36. Uluslararası Maliye Sempozyumu, Antalya, Türkiye, 27 - 30 Ekim 2022, ss.139-140
Aggregate demand managment, in terms of public policy, is the goverment's making chamnges in public revenues and expenditures in order to achieve its macroeconomic goals. These changes can also
affect the demands of individuals by influencing their incomes. In this study, it is discussed how
aggregate demand management is affected by increasing financialization and access to consumer
loans. As it is known, financialization has increased in the Turkish economy in parallel with the
developments in the world, and new financial instruments have begun to be used. In particular, with
the Transition to a Strong Economy Program, the government's borrowing needs have decreased
significantly. Financial institutions, especially banks, have turned their attention to consumers, there
has been a significant increase in credit cards and consumer loans, and this process continues. In this
case, consumers can spend beyond the government's objectives, for example, with a contractionary
fiscal policy. In this case, conventional fiscal policy instruments may not be as effective as expected.
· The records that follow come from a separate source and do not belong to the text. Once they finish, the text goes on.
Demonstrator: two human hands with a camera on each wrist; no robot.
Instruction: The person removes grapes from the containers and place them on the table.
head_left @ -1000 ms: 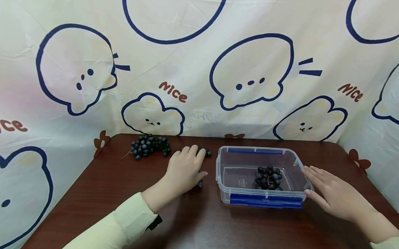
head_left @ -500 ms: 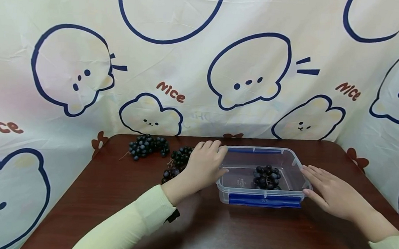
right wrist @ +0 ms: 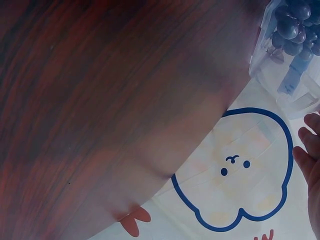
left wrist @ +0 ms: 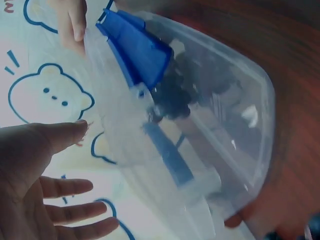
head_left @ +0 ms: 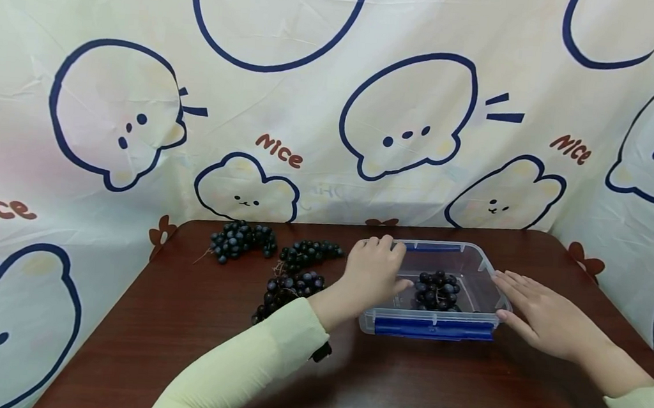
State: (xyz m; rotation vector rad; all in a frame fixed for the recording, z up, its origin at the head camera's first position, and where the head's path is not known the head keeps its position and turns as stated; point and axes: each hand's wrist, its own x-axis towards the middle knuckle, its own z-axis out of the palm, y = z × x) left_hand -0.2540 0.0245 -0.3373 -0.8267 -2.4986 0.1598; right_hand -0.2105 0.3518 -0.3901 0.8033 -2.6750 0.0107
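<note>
A clear plastic food container (head_left: 430, 316) with blue clips stands on the table without a lid, and a bunch of dark grapes (head_left: 438, 291) lies in its right half. My left hand (head_left: 374, 268) is over the container's left side; in the left wrist view its fingers (left wrist: 75, 212) are extended and apart, holding nothing. My right hand (head_left: 548, 317) rests with straight fingers against the container's right wall. Left of the container lie three more grape bunches: one at the back left (head_left: 237, 242), a middle bunch (head_left: 307, 254), and a nearer bunch (head_left: 282, 293) partly hidden by my left forearm.
The dark brown wooden table (head_left: 433, 392) extends in front of the container and to both sides. A white cloth (head_left: 322, 114) printed with blue bear outlines hangs behind the table and along its sides.
My left hand has moved right, from over the middle grapes to the container's left side, uncovering two bunches. The right hand keeps its place at the container.
</note>
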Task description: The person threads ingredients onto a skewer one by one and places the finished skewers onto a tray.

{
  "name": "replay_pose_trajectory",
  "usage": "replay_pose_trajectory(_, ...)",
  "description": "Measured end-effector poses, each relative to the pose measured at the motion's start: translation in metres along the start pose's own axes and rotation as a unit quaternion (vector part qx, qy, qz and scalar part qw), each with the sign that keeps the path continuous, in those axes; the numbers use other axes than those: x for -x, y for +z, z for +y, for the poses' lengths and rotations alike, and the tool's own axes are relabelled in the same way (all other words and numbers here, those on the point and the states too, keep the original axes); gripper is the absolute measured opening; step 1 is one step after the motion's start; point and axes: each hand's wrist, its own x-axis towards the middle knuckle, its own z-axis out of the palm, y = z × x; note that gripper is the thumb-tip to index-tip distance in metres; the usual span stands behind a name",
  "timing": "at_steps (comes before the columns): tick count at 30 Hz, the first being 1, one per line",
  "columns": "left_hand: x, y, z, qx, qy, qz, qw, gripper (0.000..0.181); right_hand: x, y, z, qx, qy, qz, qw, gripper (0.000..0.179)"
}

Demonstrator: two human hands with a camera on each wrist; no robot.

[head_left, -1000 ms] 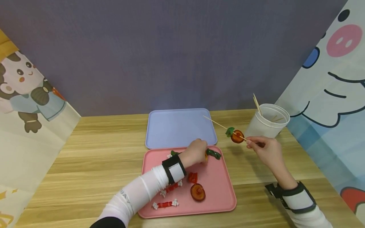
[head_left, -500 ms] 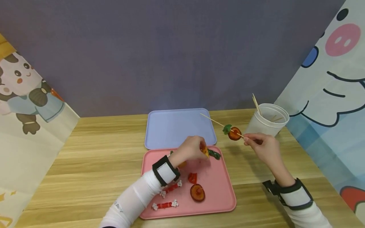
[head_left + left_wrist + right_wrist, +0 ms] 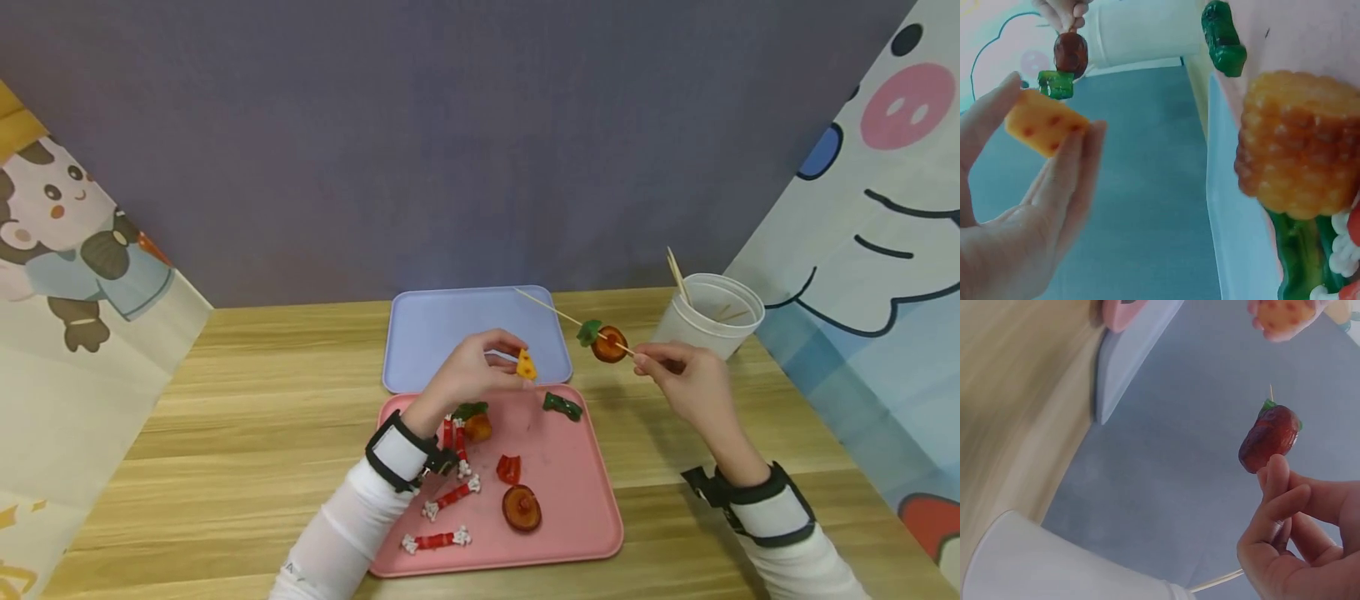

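Observation:
My left hand point(image 3: 474, 367) pinches a yellow toy cheese piece with reddish spots point(image 3: 527, 365) between thumb and fingertips, raised over where the pink and blue trays meet. My right hand point(image 3: 693, 385) pinches the near end of a thin wooden skewer point(image 3: 553, 310), its bare tip slanting up to the left. Threaded on it are a brown toy mushroom slice point(image 3: 609, 344), closest to my fingers, and a green pepper piece point(image 3: 588, 333) beyond. In the left wrist view the cheese piece point(image 3: 1046, 122) sits between thumb and fingers, apart from the skewer.
The pink tray point(image 3: 573, 521) holds a green pepper piece point(image 3: 562, 407), a red piece point(image 3: 508, 468), a mushroom point(image 3: 521, 507), corn point(image 3: 1300, 144) and several red-and-white pieces point(image 3: 437, 540). Behind it lies a blue tray point(image 3: 431, 333). A white bucket point(image 3: 693, 329) with skewers stands right.
My left hand has picked the cheese piece up from the pink tray and lifted it up and back. My right hand has moved the loaded skewer slightly left.

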Motion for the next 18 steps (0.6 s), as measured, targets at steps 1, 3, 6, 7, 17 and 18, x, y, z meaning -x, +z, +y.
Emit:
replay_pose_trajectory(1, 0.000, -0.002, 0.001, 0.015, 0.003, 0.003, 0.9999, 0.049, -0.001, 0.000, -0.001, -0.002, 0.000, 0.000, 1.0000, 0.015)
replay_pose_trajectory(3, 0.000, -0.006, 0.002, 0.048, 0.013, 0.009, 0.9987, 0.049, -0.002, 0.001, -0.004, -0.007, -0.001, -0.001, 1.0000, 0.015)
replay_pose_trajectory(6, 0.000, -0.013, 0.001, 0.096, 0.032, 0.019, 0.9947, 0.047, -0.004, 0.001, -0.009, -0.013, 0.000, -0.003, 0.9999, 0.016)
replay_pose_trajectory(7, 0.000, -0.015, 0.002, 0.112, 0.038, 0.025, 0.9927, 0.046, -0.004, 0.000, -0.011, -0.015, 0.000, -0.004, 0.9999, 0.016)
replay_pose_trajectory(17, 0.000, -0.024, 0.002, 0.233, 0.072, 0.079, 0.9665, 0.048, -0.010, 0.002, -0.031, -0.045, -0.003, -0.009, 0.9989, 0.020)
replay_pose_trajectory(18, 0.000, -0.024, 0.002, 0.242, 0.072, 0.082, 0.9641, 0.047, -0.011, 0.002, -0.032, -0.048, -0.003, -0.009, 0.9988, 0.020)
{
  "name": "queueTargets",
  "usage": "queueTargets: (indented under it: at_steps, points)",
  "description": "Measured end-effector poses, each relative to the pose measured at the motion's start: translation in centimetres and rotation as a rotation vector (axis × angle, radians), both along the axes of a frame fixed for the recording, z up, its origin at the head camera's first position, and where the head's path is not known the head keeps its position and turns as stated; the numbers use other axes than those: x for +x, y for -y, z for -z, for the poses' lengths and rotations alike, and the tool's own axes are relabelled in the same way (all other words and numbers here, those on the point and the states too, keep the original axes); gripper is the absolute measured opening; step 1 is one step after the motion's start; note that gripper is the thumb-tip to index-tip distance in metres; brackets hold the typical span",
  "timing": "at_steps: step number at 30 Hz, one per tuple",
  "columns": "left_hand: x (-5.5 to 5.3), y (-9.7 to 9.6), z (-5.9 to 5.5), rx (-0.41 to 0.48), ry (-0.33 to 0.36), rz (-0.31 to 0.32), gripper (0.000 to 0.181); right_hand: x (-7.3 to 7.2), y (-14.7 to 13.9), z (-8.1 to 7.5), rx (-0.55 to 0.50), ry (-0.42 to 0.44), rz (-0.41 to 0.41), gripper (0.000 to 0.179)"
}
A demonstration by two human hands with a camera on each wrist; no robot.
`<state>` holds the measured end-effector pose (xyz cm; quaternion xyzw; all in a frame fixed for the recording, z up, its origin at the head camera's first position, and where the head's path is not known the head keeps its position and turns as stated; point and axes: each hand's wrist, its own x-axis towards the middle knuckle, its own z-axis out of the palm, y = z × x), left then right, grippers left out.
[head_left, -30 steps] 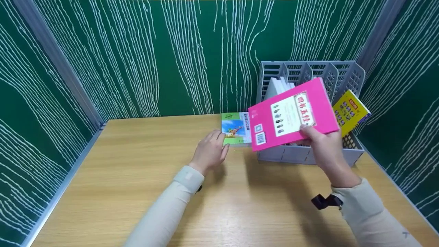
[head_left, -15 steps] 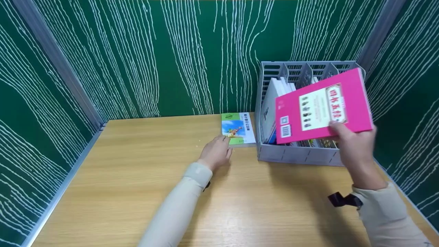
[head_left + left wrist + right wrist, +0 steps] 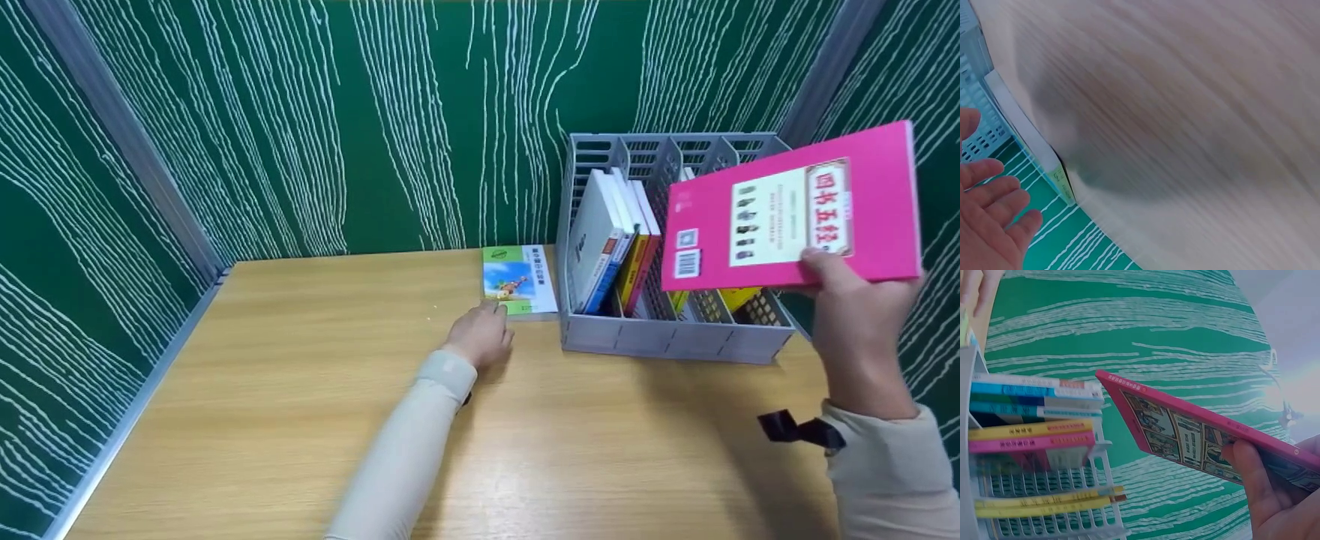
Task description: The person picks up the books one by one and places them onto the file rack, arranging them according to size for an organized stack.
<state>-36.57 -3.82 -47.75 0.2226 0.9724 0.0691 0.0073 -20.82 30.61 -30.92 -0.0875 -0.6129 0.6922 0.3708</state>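
My right hand (image 3: 862, 326) grips a pink book (image 3: 881, 195) by its lower right corner, thumb across the cover. The book is raised in front of the right part of a grey divided file rack (image 3: 675, 341) and hides some of its compartments. In the right wrist view, the other cover (image 3: 1176, 430) carries coloured pictures. My left hand (image 3: 480, 334) reaches forward low over the table, fingertips right at the near edge of a green, blue and white book (image 3: 517, 277) lying flat. In the left wrist view, the left fingers (image 3: 1002, 191) are relaxed with nothing between them.
Several books (image 3: 600, 240) lean upright in the rack's left compartments. Yellow books (image 3: 1050, 503) stand farther right in it. A green wall (image 3: 412, 120) with white wavy lines closes off the back of the wooden table (image 3: 300, 390).
My right hand has carried the pink book to the right and up, uncovering the books in the rack's left compartments. The left hand has shifted slightly right and toward me.
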Motion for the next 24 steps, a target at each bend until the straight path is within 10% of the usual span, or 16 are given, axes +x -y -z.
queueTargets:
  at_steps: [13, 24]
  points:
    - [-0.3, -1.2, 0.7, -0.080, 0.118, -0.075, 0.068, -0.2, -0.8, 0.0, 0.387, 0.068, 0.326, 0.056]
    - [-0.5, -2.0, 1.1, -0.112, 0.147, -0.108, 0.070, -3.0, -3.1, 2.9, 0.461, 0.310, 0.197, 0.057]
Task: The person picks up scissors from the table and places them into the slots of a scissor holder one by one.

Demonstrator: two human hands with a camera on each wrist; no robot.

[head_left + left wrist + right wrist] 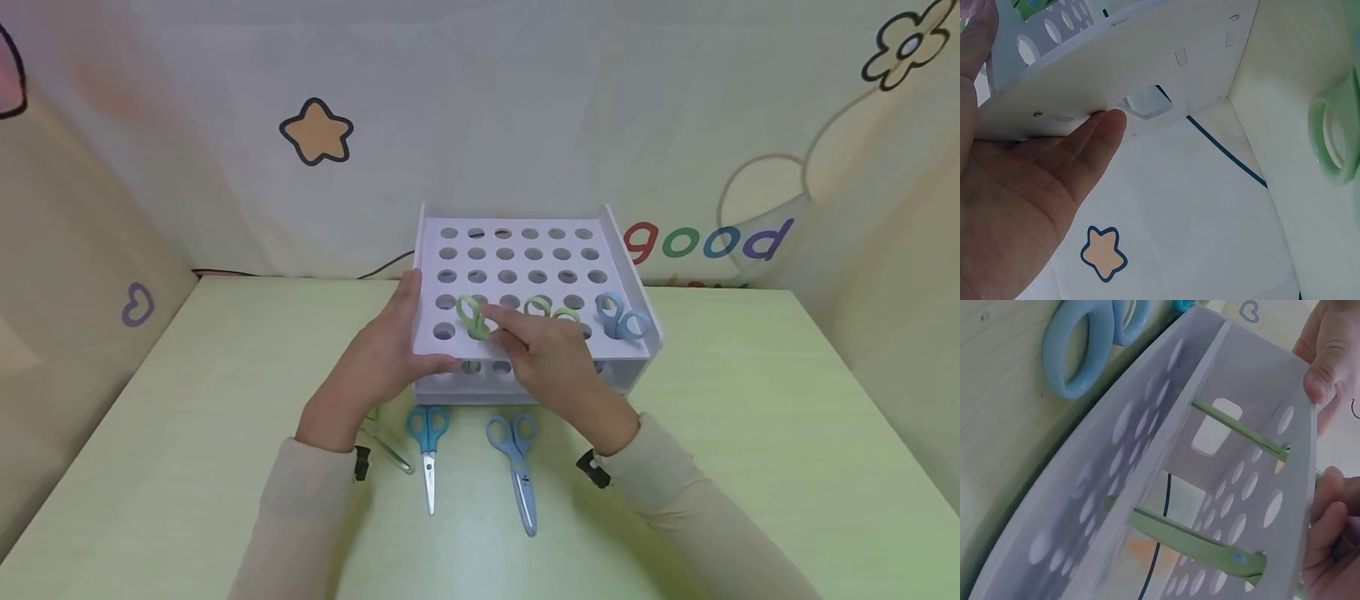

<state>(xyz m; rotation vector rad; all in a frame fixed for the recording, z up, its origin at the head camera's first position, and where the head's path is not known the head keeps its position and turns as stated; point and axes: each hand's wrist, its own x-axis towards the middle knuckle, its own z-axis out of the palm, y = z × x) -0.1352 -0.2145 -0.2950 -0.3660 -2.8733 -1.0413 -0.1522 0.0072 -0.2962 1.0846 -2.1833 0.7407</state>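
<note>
My left hand [375, 354] grips the left side of a white two-tier rack [491, 343] with round holes, its thumb on the front edge. In the left wrist view its fingers lie along the side panel [1172, 37], near a cutout. My right hand [558, 358] pinches the handle of green scissors [470, 315], which stand in a front-row hole; their blades [1241, 431] pass down to the lower tier in the right wrist view. Another pair of green scissors [537, 305], partly behind the right hand, and light-blue scissors [636, 323] also stand in the front row.
On the table before the rack lie teal-handled scissors [428, 425] with bare metal blades and light-blue scissors [519, 458]. Green scissors [392, 442] lie partly hidden by the left wrist. A printed cloth backdrop [517, 108] rises behind the table.
</note>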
As
a matter of fact, it can be thought that the recent regulations on financial instruments, such as the
limitations on credit card installments, have been introduced as a support for conventional policies. In
this context, the Turkish case is analyzed within the framework of the changes in household
indebtedness after 2001 and the previous period, when consumers' access to credit increased, and
their connection with aggregate demand management policies is discussed.